ENTRIES SUPPLIED:

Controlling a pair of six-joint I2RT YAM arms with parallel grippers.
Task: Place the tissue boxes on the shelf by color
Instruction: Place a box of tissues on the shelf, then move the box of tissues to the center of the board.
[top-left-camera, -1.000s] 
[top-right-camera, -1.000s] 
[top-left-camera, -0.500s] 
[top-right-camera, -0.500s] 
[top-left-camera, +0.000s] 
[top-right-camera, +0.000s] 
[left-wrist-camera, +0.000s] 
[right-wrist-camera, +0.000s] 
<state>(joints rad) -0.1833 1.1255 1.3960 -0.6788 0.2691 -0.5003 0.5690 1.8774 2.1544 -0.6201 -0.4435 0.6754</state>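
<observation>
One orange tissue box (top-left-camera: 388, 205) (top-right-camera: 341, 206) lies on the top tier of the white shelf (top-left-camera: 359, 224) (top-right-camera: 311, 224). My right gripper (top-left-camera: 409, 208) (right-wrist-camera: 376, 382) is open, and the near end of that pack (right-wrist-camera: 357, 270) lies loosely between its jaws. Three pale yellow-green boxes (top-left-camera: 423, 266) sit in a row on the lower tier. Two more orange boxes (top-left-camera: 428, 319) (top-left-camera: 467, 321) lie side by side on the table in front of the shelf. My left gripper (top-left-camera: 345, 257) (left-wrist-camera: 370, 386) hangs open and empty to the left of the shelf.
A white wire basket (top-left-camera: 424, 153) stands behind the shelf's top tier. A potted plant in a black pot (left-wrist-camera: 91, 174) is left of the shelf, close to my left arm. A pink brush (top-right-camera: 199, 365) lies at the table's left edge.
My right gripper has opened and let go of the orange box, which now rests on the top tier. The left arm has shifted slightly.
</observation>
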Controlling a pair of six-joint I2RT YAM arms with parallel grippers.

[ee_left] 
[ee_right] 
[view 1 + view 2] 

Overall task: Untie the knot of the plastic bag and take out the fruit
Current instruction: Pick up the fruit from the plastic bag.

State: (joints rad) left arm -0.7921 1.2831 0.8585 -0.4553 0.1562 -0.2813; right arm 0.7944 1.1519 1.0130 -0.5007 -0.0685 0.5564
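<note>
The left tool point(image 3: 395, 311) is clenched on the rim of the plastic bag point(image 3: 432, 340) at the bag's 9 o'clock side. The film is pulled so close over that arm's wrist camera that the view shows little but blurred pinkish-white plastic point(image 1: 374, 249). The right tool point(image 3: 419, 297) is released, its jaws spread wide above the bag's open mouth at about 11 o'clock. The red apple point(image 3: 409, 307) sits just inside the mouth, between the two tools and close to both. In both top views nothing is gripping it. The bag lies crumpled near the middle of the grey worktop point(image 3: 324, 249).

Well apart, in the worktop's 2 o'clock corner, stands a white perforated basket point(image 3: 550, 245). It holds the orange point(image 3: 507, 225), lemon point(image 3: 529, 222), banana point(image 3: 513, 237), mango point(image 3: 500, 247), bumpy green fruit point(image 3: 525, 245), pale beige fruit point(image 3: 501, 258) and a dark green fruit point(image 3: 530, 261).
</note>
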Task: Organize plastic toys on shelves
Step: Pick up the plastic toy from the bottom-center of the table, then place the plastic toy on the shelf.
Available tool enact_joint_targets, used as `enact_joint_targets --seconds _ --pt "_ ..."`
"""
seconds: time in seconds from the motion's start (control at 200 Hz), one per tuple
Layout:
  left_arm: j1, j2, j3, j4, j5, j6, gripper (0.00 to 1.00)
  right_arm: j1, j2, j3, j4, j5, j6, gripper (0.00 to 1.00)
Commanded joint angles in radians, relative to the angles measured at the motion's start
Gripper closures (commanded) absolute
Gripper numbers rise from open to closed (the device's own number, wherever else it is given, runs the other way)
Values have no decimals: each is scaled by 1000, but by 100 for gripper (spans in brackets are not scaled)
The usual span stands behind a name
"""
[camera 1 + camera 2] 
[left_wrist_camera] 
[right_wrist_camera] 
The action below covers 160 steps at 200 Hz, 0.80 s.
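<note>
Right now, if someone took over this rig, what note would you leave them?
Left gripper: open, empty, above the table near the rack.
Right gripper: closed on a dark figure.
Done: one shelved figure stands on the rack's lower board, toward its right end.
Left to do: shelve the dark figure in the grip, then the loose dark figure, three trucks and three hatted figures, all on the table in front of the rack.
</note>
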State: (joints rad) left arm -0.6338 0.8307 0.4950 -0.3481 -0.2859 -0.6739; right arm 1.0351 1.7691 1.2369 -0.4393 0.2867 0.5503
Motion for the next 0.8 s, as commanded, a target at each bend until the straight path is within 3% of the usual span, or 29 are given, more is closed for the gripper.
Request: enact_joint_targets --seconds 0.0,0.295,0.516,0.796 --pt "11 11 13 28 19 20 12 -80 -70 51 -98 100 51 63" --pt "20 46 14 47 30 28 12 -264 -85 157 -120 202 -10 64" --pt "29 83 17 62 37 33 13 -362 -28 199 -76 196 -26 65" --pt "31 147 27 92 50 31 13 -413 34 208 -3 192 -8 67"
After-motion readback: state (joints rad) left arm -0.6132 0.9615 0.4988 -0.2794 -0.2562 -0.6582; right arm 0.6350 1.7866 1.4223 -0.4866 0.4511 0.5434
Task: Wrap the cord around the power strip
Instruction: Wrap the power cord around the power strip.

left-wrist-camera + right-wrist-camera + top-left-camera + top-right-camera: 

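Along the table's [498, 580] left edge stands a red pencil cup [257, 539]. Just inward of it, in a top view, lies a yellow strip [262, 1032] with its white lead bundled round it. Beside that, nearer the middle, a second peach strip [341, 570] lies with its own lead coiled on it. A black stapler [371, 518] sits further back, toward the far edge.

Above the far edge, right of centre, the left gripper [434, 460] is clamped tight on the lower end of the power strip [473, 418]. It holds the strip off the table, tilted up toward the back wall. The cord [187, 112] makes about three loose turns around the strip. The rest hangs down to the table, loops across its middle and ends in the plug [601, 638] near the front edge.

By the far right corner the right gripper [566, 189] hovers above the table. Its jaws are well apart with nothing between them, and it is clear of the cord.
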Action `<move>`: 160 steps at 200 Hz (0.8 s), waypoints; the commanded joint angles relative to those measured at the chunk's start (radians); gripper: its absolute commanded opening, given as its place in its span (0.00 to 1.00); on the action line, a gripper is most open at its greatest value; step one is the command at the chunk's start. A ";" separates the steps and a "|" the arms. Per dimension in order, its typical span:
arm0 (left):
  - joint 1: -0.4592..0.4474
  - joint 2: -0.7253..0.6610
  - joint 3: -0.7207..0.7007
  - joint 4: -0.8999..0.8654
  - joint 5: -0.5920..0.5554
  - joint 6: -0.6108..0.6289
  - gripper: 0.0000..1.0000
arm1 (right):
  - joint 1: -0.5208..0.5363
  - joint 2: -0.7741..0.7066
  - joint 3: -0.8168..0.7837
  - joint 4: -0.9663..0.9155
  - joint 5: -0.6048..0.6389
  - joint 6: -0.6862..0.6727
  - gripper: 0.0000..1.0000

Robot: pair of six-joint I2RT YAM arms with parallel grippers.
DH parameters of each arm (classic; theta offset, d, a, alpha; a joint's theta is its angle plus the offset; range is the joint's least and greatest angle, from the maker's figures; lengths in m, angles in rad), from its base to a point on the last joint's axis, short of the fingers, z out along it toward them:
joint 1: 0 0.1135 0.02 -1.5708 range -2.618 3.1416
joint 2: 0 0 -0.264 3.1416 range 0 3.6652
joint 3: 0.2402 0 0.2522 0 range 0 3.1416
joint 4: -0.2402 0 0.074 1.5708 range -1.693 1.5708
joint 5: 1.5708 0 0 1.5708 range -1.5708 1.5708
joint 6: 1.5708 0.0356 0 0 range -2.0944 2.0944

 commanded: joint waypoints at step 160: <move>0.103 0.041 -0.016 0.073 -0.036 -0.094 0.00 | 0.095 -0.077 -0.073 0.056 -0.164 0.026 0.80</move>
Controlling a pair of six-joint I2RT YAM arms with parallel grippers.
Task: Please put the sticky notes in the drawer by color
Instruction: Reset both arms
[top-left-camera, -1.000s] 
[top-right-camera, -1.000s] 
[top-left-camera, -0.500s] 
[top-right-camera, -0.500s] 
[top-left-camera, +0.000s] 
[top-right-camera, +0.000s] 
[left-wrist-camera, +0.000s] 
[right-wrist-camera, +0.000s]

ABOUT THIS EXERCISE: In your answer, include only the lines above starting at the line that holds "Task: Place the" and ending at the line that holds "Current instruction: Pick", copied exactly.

RESPONSE BELOW:
Task: Place the tissue boxes on the shelf by color
Instruction: Place a box of tissues on the shelf, then move the box of tissues to the center of the board.
[top-left-camera, -1.000s] 
[top-right-camera, -1.000s] 
[top-left-camera, -0.500s] 
[top-right-camera, -0.500s] 
[top-left-camera, +0.000s] 
[top-right-camera, +0.000s] 
[left-wrist-camera, +0.000s] 
[right-wrist-camera, +0.000s] 
<state>(joints rad) -0.1833 1.1255 1.3960 -0.6788 0.2691 -0.5003 0.5690 1.8774 2.1544 -0.6201 -0.4435 0.6754</state>
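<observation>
One orange tissue box (top-left-camera: 388, 205) (top-right-camera: 341, 206) lies on the top tier of the white shelf (top-left-camera: 359, 224) (top-right-camera: 311, 224). My right gripper (top-left-camera: 409, 208) (right-wrist-camera: 376, 382) is open, and the near end of that pack (right-wrist-camera: 357, 270) lies loosely between its jaws. Three pale yellow-green boxes (top-left-camera: 423, 266) sit in a row on the lower tier. Two more orange boxes (top-left-camera: 428, 319) (top-left-camera: 467, 321) lie side by side on the table in front of the shelf. My left gripper (top-left-camera: 345, 257) (left-wrist-camera: 370, 386) hangs open and empty to the left of the shelf.
A white wire basket (top-left-camera: 424, 153) stands behind the shelf's top tier. A potted plant in a black pot (left-wrist-camera: 91, 174) is left of the shelf, close to my left arm. A pink brush (top-right-camera: 199, 365) lies at the table's left edge.
My right gripper has opened and let go of the orange box, which now rests on the top tier. The left arm has shifted slightly.
</observation>
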Controlling a pair of six-joint I2RT YAM arms with parallel grippers.

[ee_left] 
[ee_right] 
[view 1 + view 2] 

Overall task: Untie the knot of the plastic bag and take out the fruit
Current instruction: Pick up the fruit from the plastic bag.

The answer requires nothing further.